GoodWorkflows

A DSL2 Nextflow repository for composing reusable single-cell workflows from small modules and running them on SLURM + Apptainer HPC systems.

📖 Full documentation →
Parameters: nextflow_schema.json | Docs source: docs/

Repository layout

.
├── main.nf                 # Thin launcher for saved workflows
├── workflows/              # Higher-level reusable workflows
├── modules/local/          # Single-step DSL2 modules
├── configs/                # Base + profile-specific config
├── data/                   # Default repo-local input location
├── template/               # Copyable per-run launcher scaffold
├── outputs/                # Default published results (generated)
├── work/                   # Nextflow work dir (generated)
├── logs/                   # Reports and SLURM logs (generated)
├── slurm_nextflow.sh       # Repo-root HPC launcher
└── slurm_sync_repo.sh      # Fast clone / update job for HPC checkouts

Saved workflows

Workflow	Purpose	Compute
`integration`	`INGEST -> EXPORT_COUNTS -> GENE_HARMONIZE -> SCMODAL_INTEGRATE`	GPU
`ingest_export`	Download Seurat objects and export 10x-like counts only	CPU
`ingest_tabulate`	Download metadata only and build `subjectIdTable.csv`	CPU
`nmf_vae`	Ingest, export counts, merge, train NMF-VAE	GPU
`gex_mil`	Ingest, export counts, merge, train scVI + attention-MIL	GPU
`tcr_mil`	Ingest, quantify TCRs via tcrClustR, train BertTCR MIL	GPU
`tcr_epitope`	Ingest, quantify TCRs, embed clones with ESM-2, predict epitope binding	GPU

Select one with --workflow.

Defaults

The repo now uses local, predictable defaults:

Input samplesheet: ./data/samplesheet.csv
Published outputs: ./outputs
Work directory: ./work
Reports/logs: ./logs

These can still be overridden on the CLI.

Running locally

CPU-friendly workflows can be run directly on macOS or Linux without SLURM:

nextflow run main.nf \
  --workflow ingest_tabulate \
  --labkey_base_url https://labkey.example.org \
  --labkey_folder /My/Folder

nextflow run main.nf \
  --workflow ingest_export \
  --labkey_base_url https://labkey.example.org \
  --labkey_folder /My/Folder

The integration workflow is intentionally blocked on local CPU execution outside GitHub Actions smoke tests because SCMODAL_INTEGRATE needs a GPU-backed SLURM environment.

If needed, you can still force behavior explicitly with -profile local or -profile slurm.

For a light structural check without running the heavy science stack:

nextflow run main.nf -profile test -stub-run \
  --workflow ingest_export \
  --labkey_base_url https://labkey.example.org \
  --labkey_folder /My/Folder

Running on HPC

1. Sync or clone the repo

Recommended: do this outside the pipeline, not as a Nextflow module.
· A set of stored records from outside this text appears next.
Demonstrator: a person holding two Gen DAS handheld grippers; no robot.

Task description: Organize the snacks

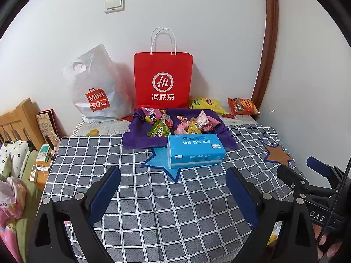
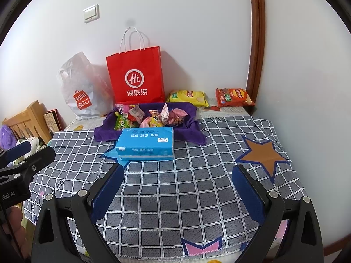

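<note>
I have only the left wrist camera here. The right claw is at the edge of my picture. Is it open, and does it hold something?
Observer: The right claw is open and holds nothing; only the checked cloth shows between its fingers.
Operator: Is something printed on the cloth near its front edge?
Observer: Yes, a pink star, which your view cuts off.
Operator: And at the far left, past the wooden headboard?
Observer: Something purple and fluffy lies beside the wooden headboard.
</note>
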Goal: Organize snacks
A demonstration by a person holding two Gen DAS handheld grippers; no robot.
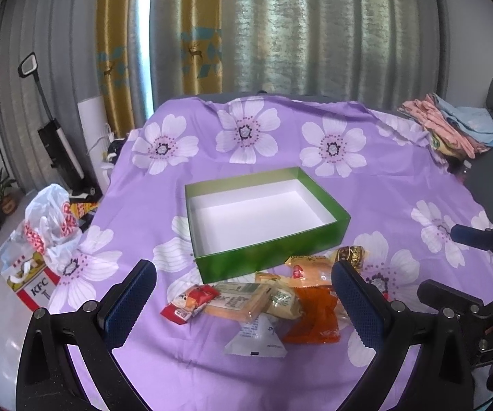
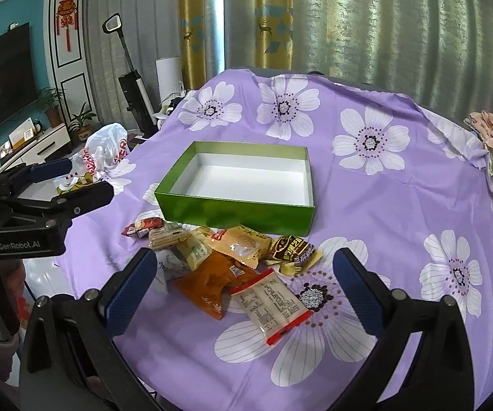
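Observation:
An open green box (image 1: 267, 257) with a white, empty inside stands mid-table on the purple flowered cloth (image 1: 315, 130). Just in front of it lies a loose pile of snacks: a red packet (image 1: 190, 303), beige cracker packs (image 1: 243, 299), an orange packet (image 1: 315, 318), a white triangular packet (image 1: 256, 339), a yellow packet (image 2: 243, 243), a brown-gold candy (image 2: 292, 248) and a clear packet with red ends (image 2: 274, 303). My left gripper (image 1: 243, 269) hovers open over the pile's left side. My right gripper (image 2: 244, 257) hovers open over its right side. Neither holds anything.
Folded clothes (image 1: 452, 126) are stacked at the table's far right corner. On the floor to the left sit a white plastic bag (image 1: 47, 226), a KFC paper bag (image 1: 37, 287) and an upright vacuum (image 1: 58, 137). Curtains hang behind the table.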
A pipeline should not mutate its own checkout while it is running.

sbatch slurm_sync_repo.sh

Or target a specific scratch location:

sbatch --export=ALL,SYNC_TARGET_DIR=/gscratch/mygroup/GoodWorkflows slurm_sync_repo.sh

2. Choose an HPC entrypoint

For SLURM-based runs, the simplest path is usually to copy the template and fill out run.sh. The repo-root wrapper is still available when you want repo-relative outputs or a separate pre-pull job.

Entry point	Best for	Pre-pull behavior
`runs/<name>/run.sh`	Recommended routine SLURM runs with a dedicated run directory and checked-in samplesheet template	Runs inline inside the same SLURM allocation before `nextflow run`
`bash slurm_nextflow.sh ...`	Repo-root launches, automation, or cases where you want image pre-pull isolated first	Submits a standalone pre-pull job before the orchestrator

2A. Recommended: copy the template and submit `run.sh`

cp -r template runs/my_run_name
cd runs/my_run_name

# edit samplesheet.csv and the FILL IN section in run.sh
sbatch run.sh

run.sh does perform a container image pre-pull on SLURM, but it does so inline in the same allocation before Nextflow starts. For CPU-only local workflows, bash run.sh skips SLURM pre-pull entirely.

2B. Alternative: launch from the repository root

bash slurm_nextflow.sh \
  --workflow integration \
  --labkey_base_url https://labkey.example.org \
  --labkey_folder /My/Folder

Preferred launch mode: run bash slurm_nextflow.sh ... from a login node. In that mode the wrapper submits a standalone Apptainer SIF pre-pull job first, then submits the orchestrator with --dependency=afterok:<PREPULL_JOB_ID>. Pre-pull is therefore a hard prerequisite for orchestration.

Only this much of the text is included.